Call of Duty: Black Ops Cold War campaign preview (Aug 2020).

Activision

The US retreated from Vietnam in 1973, bloody, victoryless, and with a generation of traumatized soldiers to support — or, as was often the case, to completely ignore. 

By nature, every war is gruesome, ruinous and inhumane, but Vietnam represents a particularly dark mark on US legacy. In Vietnam, this conflict is called the American War, or the Resistance War Against America. 

Kraft, Cold War’s lead writer, acknowledged this history at the very beginning of the preview, saying, “We’re also going back to 1968, to a dark period of American history, the Vietnam war.”

If there ever was a moment for a non-lethal option in a Call of Duty game, the Vietnam war might just be it. It’s not like this is a new idea for the CoD squad — Infinity Ward implemented a non-violent option in the 2009 Modern Warfare 2 level “No Russian,” which allowed players to participate in a mass shooting at a busy airport. There’s also a Vietnam war level in the original Black Ops, also developed by Treyarch, and there’s no option to navigate that battlefield non-lethally.

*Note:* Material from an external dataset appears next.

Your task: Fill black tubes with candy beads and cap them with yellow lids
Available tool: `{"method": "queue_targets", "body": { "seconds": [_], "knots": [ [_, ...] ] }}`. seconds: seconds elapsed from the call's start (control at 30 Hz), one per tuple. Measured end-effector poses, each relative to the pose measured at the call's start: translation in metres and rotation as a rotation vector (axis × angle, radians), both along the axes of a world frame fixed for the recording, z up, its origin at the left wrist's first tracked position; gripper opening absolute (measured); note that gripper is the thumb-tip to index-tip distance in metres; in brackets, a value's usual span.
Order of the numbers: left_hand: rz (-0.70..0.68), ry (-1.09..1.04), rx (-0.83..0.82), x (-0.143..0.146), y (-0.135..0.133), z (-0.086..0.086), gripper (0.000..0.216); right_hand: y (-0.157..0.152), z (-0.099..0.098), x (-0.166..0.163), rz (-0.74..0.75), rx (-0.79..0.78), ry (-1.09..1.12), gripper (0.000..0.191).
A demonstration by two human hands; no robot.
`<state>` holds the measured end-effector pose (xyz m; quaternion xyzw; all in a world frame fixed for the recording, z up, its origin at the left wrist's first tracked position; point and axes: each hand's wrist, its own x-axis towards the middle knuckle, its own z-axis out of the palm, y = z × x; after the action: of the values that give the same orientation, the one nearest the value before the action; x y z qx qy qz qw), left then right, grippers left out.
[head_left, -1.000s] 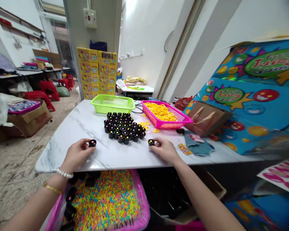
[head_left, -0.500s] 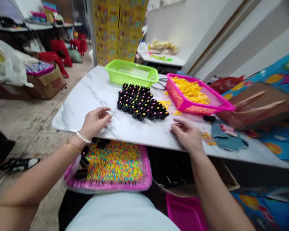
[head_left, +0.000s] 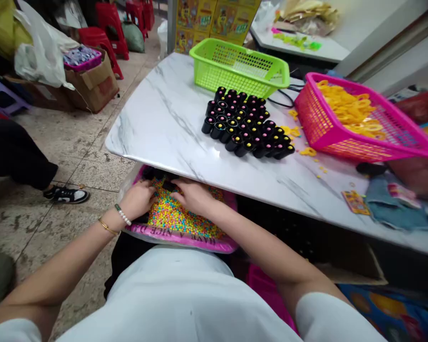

Call of Duty: Black Ops Cold War campaign preview (Aug 2020).

Activision

It’s unclear just how much of Cold War takes place in this Vietnam war nightmare land, so perhaps it is laughable to consider letting players sneak their way through these scenes. Or maybe there’s a plot point tied directly to the number of Vietnamese soldiers that players gun down. After all, if Treyarch is aiming for authenticity, that would fit. As the US Army didn’t have a clear indicator of progress throughout the Vietnam war, it used body counts to measure the success or failure of any given mission.

Such a mechanic would be ridiculously tone deaf, even for Call of Duty. Overall, it seems Treyarch and Raven are approaching Cold War’s Vietnam storyline the same way they’d handle any other battle scene in any other installment: authenticity only to the point of entertainment. Discomfort isn’t the goal. Playability is. 

To that end, the Vietnam scenes look engaging, lush and mysterious, with a surreal edge that makes them stand out from classic Call of Duty fare. History adds a twinge of unease to the scenes of US soldiers slaughtering Vietnamese people, but for the majority of players, it’ll pass unnoticed.

Call of Duty: Black Ops Cold War campaign preview (Aug 2020).

Activision

Besides, most people pick up Call of Duty every year for multiplayer, not the single-player campaign. To that end, Cold War will support cross-platform play, a new Zombies mode, and shared content with Call of Duty: Warzone, Activision’s battle royale franchise. Cold War and Warzone will have shared progression features as well — but that’s basically all Activision, Treyarch or Raven have confirmed for now. The Call of Duty Twitch channel will share more information about non-campaign things on September 9th.

There are three versions of Cold War available to pre-order today: the Standard Edition ($60), Cross-Gen Bundle ($70) and Ultimate Edition ($90). The Standard version unlocks the game on Xbox One, PS4 or PC, while the Cross-Gen and Ultimate bundles activate the game on next-gen console counterparts as well.

Treyarch and Raven were an unlikely pairing for Cold War. Sledgehammer Games was originally scheduled to create this installment with Raven Software, but that partnership fell apart in 2019 and Treyarch stepped in. This speed bump, alongside a global pandemic that’s shifted the business models of most industries, could’ve spelled disaster for Cold War. Instead, it seems Treyarch and Raven have firm control over their own version of the Cold War, and all of the atrocities they want to inflict on it.